Paradoxical Maturity-Onset Diabetes of the Young Arising From Loss-of-Function Mutations in ATP-Sensitive Potassium Channels

Pancreatic β-cell ATP-sensitive K + (K ATP ) channel closure underlies electrical excitability and insulin release, but loss or inhibition of K ATP channels can lead to paradoxical crossover from hyperinsulinism plus hypoglycemia, to glucose intolerance or diabetes.

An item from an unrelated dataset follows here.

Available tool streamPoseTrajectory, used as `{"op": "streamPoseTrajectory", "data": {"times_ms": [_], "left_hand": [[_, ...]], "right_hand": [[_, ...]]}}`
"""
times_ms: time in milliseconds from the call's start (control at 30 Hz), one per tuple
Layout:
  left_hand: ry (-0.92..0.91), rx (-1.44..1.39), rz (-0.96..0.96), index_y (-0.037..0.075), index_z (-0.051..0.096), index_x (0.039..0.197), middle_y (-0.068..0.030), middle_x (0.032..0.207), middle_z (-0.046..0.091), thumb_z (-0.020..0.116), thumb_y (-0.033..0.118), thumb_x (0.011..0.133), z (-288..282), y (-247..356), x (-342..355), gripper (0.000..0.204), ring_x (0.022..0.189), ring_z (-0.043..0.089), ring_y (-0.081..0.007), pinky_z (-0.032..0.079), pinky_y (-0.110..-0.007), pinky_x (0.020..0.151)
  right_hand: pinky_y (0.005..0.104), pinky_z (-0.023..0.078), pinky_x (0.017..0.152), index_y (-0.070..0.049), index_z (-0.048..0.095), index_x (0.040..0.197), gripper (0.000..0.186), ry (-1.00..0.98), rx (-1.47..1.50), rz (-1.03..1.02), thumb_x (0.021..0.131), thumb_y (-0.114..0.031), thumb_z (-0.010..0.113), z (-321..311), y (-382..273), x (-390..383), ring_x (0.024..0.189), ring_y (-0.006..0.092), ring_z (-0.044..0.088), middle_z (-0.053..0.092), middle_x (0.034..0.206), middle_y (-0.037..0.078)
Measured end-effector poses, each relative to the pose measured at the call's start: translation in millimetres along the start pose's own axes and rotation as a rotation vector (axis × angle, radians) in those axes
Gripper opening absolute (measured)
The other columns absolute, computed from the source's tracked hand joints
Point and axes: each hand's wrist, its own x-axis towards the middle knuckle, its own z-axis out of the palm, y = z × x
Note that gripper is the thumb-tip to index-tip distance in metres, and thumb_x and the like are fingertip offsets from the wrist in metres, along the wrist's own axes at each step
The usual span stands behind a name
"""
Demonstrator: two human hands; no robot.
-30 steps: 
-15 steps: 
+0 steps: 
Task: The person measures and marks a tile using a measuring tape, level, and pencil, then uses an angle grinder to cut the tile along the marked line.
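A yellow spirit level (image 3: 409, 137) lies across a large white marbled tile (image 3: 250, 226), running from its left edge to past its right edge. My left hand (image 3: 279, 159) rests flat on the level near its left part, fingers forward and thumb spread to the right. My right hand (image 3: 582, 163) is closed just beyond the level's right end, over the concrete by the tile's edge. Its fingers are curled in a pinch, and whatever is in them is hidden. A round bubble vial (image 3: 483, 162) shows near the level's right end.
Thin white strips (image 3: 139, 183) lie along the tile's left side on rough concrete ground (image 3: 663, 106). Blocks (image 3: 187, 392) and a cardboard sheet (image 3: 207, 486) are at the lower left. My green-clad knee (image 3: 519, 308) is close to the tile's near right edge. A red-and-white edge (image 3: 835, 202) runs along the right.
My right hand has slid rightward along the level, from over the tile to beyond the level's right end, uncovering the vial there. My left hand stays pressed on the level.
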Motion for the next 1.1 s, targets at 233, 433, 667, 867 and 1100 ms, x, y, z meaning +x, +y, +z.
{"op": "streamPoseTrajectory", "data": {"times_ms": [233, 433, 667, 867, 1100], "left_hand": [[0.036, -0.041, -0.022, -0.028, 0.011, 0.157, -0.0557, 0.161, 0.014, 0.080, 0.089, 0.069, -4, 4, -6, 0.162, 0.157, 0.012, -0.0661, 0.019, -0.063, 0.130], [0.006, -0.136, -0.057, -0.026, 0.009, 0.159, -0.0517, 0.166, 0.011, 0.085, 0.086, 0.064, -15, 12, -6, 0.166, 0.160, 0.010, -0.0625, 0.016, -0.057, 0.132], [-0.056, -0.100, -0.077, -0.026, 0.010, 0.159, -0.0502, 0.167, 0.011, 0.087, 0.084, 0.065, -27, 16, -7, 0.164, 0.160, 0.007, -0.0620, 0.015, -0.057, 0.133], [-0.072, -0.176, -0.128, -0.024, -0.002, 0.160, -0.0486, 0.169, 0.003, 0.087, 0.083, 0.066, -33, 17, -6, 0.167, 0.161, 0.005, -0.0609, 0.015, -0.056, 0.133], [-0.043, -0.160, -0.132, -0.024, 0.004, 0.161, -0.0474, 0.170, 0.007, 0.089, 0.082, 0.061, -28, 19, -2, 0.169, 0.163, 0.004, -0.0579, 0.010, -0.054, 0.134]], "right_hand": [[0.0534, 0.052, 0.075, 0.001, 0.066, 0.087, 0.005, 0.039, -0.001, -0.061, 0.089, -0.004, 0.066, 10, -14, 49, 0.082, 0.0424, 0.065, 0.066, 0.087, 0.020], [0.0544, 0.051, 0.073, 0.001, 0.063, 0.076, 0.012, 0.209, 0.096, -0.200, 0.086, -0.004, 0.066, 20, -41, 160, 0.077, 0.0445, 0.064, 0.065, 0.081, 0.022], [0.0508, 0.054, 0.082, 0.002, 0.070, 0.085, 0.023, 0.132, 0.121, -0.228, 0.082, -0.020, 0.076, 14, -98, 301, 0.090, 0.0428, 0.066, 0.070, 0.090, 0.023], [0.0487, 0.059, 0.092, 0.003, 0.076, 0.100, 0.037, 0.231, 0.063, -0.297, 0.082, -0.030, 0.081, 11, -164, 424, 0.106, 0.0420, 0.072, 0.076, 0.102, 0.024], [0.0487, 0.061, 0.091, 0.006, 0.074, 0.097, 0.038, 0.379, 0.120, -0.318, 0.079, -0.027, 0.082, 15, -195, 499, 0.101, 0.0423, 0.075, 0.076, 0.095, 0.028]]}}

We report genotype-phenotype information from a set of patients clinically diagnosed with maturity-onset diabetes of the young (MODY) and carrying coding variants in the K ATP regulatory subunit gene ABCC8. In contrast to the naive prediction that diabetes should be associated with K ATP gain-of-function (GOF; as in K ATP -dependent neonatal diabetes), each mutation caused mild to severe loss-of-function (LOF), through distinct molecular mechanisms, suggesting the affected individuals may have crossed over to glucose intolerance from K ATP channel LOF-dependent congenital hyperinsulinism. Our data provide definitive support for a paradoxical form of MODY associated with K ATP channel LOF that is genetically and mechanistically distinct from a late diagnosis of neonatal diabetes resulting from K ATP GOF. To avoid confusion and inappropriate treatment efforts, we argue that diabetes driven by K ATP -GOF and K ATP -LOF mutations should be officially recognized as distinct diseases. Article Highlights Gain-of-function (GOF) ATP-sensitive K + (K ATP ) mutations cause neonatal diabetes mellitus. K ATP mutations are also associated with maturity-onset diabetes of the young (MODY), but the molecular cause is not clear. What are the molecular consequences of MODY-associated K ATP mutations? K ATP mutations from a large group of patients with MODY were all associated with loss-of-function (LOF) of different molecular etiologies. There are two distinct forms of K ATP -associated MODY resulting from GOF and LOF, respectively, with very different clinical and therapeutic implications.